Ce renoncement équivaut à accepter que des produits conçus pour être hyper-appétents, parfois proches du mécanisme addictif, continuent à envahir les rayons sans la moindre contrainte sérieuse. Il revient à privilégier les marges des multinationales plutôt que la prévention des cancers ou du diabète. Il confirme surtout une tendance inquiétante. Chaque fois qu’un choix politique oppose la santé publique aux intérêts économiques des plus puissants, ce sont les seconds qui l’emportent.

Les mesures qui permettraient d’agir réellement sont connues. Interdire la publicité pour les aliments les plus nocifs, comme on l’a fait pour le tabac. Encadrer strictement la composition des produits. Fixer des limites claires. Rendre visibles les risques. Réduire leur présence dans les cantines, dans les distributeurs, dans les enseignes qui ciblent les enfants. Rien de tout cela ne figure dans la stratégie publiée aujourd’hui. Au contraire, l’État se contente de promettre davantage de sensibilisation et de pédagogie, comme si l’on pouvait régler une épidémie de maladies chroniques en expliquant aux consommateurs qu’ils doivent mieux choisir.
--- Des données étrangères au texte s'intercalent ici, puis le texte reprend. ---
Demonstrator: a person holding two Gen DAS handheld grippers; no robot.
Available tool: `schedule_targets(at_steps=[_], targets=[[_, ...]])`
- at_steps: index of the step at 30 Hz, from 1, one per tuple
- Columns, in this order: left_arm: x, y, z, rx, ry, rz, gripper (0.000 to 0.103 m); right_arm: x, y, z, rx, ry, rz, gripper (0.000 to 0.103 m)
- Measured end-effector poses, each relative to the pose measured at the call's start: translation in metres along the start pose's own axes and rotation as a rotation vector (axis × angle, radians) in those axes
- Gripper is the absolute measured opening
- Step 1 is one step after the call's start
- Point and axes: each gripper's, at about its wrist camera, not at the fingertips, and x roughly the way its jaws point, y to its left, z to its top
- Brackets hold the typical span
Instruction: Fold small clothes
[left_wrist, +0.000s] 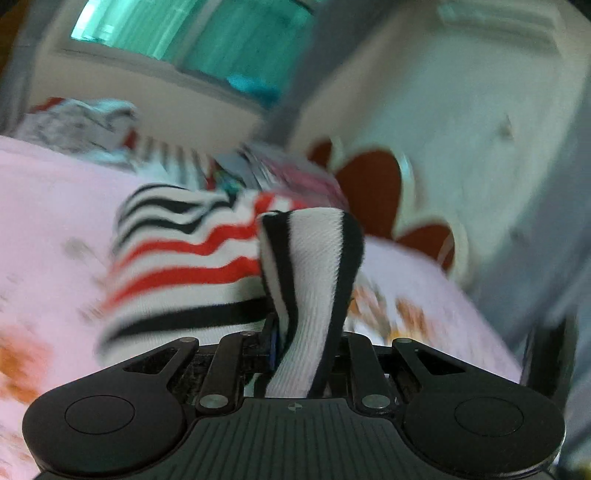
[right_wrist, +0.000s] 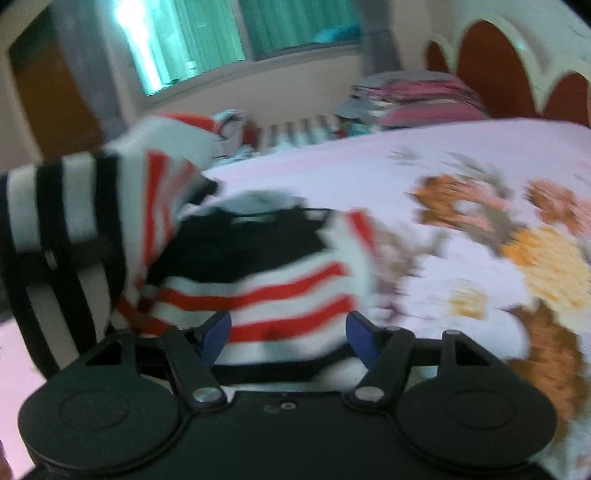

Cette responsabilité politique est immense. Elle ne pourra pas être effacée comme l’a été la mention supprimée du document. Le gouvernement ne pourra pas dire qu’il ne savait pas. Il ne pourra pas prétendre découvrir, dans quelques années, que les maladies chroniques explosent et que le coût humain est insupportable. Les connaissances étaient là. Les avertissements aussi. Les scientifiques ont fait leur travail. Ce sont les pouvoirs publics qui ont choisi de s’en détourner.

Ce choix aura des conséquences durables. Il met en danger les prochaines générations en s’alignant sur les exigences de l’industrie au lieu de protéger les citoyens. Il trahit le rôle fondamental de l’État qui devrait être de garantir que les produits autorisés à la vente n’aggravent pas massivement les risques de maladie. Ce qui vient de se jouer ne relève pas de l’oubli ni de la maladresse. C’est un acte politique accompli en pleine conscience. Un acte qui, pour beaucoup de familles, se paiera en années de vie perdues. Un acte dont le Premier ministre et le président portent désormais la responsabilité.